Return all of the listing word for word; the pictures stay out.

Given data –
◆ ◆ ◆ ◆ ◆ ◆ ◆
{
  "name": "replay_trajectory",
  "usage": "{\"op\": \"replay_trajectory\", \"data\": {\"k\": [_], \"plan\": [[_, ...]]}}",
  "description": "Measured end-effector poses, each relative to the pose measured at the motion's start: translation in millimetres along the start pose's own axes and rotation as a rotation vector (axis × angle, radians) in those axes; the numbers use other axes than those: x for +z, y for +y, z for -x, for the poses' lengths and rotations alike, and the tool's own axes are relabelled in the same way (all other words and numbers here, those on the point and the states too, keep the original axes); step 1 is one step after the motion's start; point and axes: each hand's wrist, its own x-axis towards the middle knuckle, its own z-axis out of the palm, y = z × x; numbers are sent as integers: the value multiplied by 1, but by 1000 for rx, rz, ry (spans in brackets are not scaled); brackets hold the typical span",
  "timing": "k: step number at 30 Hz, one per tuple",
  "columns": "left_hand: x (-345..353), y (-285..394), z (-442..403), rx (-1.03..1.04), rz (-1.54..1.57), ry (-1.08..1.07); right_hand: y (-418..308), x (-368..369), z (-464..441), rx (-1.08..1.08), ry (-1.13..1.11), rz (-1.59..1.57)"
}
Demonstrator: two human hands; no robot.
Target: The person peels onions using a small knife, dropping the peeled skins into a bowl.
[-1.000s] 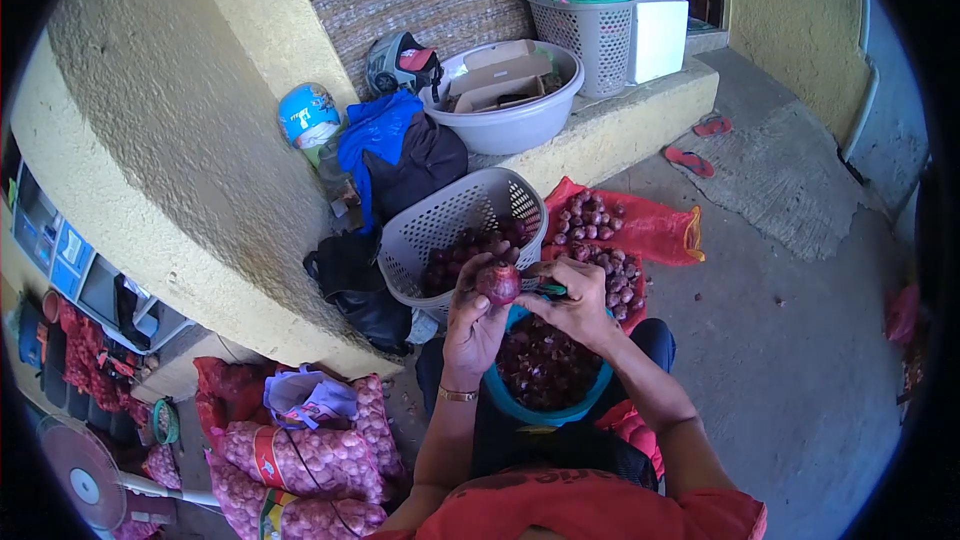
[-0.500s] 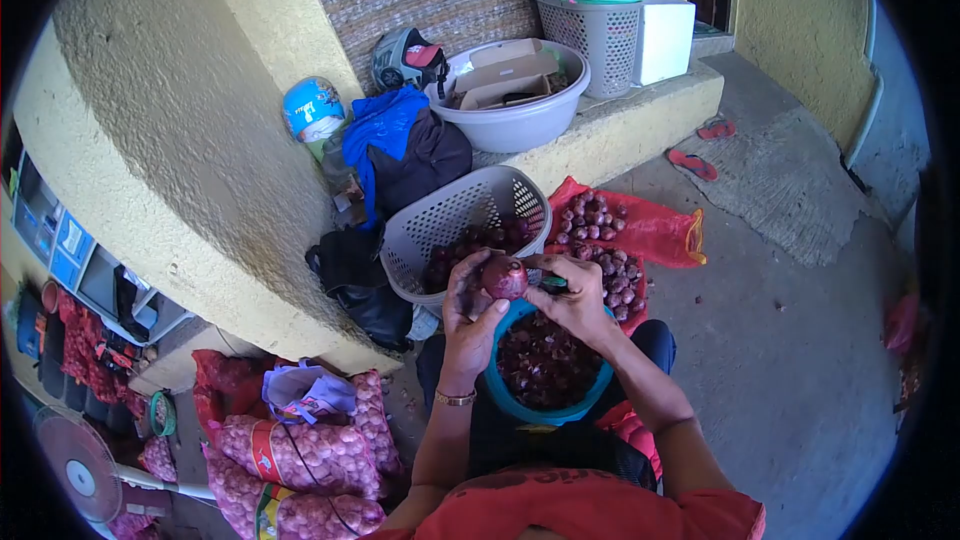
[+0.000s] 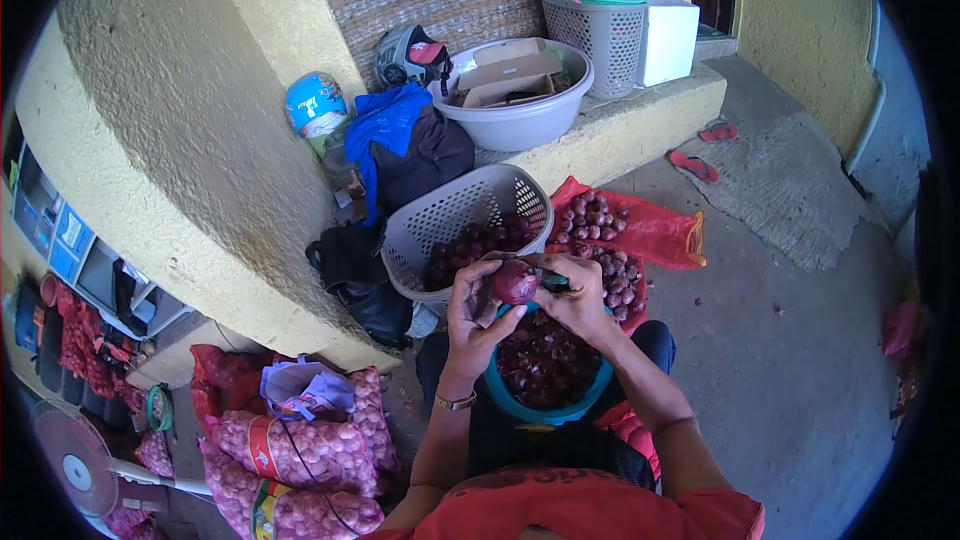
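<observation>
My left hand (image 3: 474, 318) is wrapped round a red onion (image 3: 515, 282), whose shiny purple side faces up. Close at its right, my right hand (image 3: 575, 295) grips a small green-handled tool (image 3: 553, 281); its blade is hidden. Below both hands a blue basin (image 3: 560, 414) holds dark onion skins (image 3: 545, 365). A grey perforated basket (image 3: 420, 222) with red onions in it stands just beyond my left hand. More onions (image 3: 592, 217) lie on a red mesh sack (image 3: 665, 234) beyond my right hand.
Full mesh sacks (image 3: 305, 455) of pale onions lie at the lower left, near a fan (image 3: 78, 470). A black bag (image 3: 362, 280) leans by the curved wall. On the ledge (image 3: 650, 112) are a large basin (image 3: 520, 130) and a tall basket (image 3: 610, 55). Slippers (image 3: 693, 166) lie on the floor.
The onion has turned in my left hand and shifted slightly to the right. The fingers of my left hand have changed position around it. My right hand stays beside it with the green-handled tool.
</observation>
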Motion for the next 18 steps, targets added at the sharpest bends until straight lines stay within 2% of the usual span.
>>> {"op": "replay_trajectory", "data": {"k": [3,5,9,11,18], "plan": [[2,1,-1,41,-40,-23,-1,1,0,0,19,-27],[4,1,-1,87,-47,12,-2,1,1,78,27,-61],[4,5,-1,106,-87,55,-5,-4,3,61,14,-65],[4,6,-2,126,-99,77,-7,-6,5,187,26,-68],[1,4,-4,204,-202,78,-11,-10,6,208,31,-185]]}}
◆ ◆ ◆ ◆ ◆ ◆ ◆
Answer for this exercise –
{
  "name": "replay_trajectory",
  "usage": "{\"op\": \"replay_trajectory\", \"data\": {\"k\": [_], \"plan\": [[_, ...]]}}",
  "description": "Measured end-effector poses, each relative to the pose measured at the motion's start: translation in millimetres along the start pose's own axes and rotation as a rotation vector (axis × angle, radians) in those axes; the numbers use other axes than those: x for +z, y for +y, z for -x, for the poses' lengths and rotations alike, and the tool's own axes are relabelled in the same way (all other words and numbers here, those on the point and the states too, keep the original axes); step 1 is one step after the motion's start; point and axes: each hand's wrist, its own x-axis towards the middle knuckle, its own z-axis out of the palm, y = z × x; numbers are sent as integers: the value multiplied by 1, but by 1000 for rx, rz, ry (spans in brackets are not scaled); brackets hold the typical span",
  "timing": "k: step number at 30 Hz, one per tuple",
  "columns": "left_hand: x (-345..353), y (-285..394), z (-442..403), rx (-1.03..1.04), rz (-1.54..1.57), ry (-1.08..1.07); right_hand: y (-418..308), x (-368..369), z (-464..441), rx (-1.08..1.08), ry (-1.13..1.11), rz (-1.59..1.57)"
}
Demonstrator: two human hands; no robot.
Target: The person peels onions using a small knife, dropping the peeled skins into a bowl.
[-1.000s] 
[-0.500s] 
[+0.000s] 
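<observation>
My left hand (image 3: 474, 318) is wrapped round a red onion (image 3: 515, 282), whose shiny purple side faces up. Close at its right, my right hand (image 3: 575, 295) grips a small green-handled tool (image 3: 553, 281); its blade is hidden. Below both hands a blue basin (image 3: 560, 414) holds dark onion skins (image 3: 545, 365). A grey perforated basket (image 3: 420, 222) with red onions in it stands just beyond my left hand. More onions (image 3: 592, 217) lie on a red mesh sack (image 3: 665, 234) beyond my right hand.
Full mesh sacks (image 3: 305, 455) of pale onions lie at the lower left, near a fan (image 3: 78, 470). A black bag (image 3: 362, 280) leans by the curved wall. On the ledge (image 3: 650, 112) are a large basin (image 3: 520, 130) and a tall basket (image 3: 610, 55). Slippers (image 3: 693, 166) lie on the floor.
The onion has turned in my left hand and shifted slightly to the right. The fingers of my left hand have changed position around it. My right hand stays beside it with the green-handled tool.
</observation>
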Motion for the next 18 steps, targets added at the sharpest bends until straight lines stay within 2% of the usual span.
>>> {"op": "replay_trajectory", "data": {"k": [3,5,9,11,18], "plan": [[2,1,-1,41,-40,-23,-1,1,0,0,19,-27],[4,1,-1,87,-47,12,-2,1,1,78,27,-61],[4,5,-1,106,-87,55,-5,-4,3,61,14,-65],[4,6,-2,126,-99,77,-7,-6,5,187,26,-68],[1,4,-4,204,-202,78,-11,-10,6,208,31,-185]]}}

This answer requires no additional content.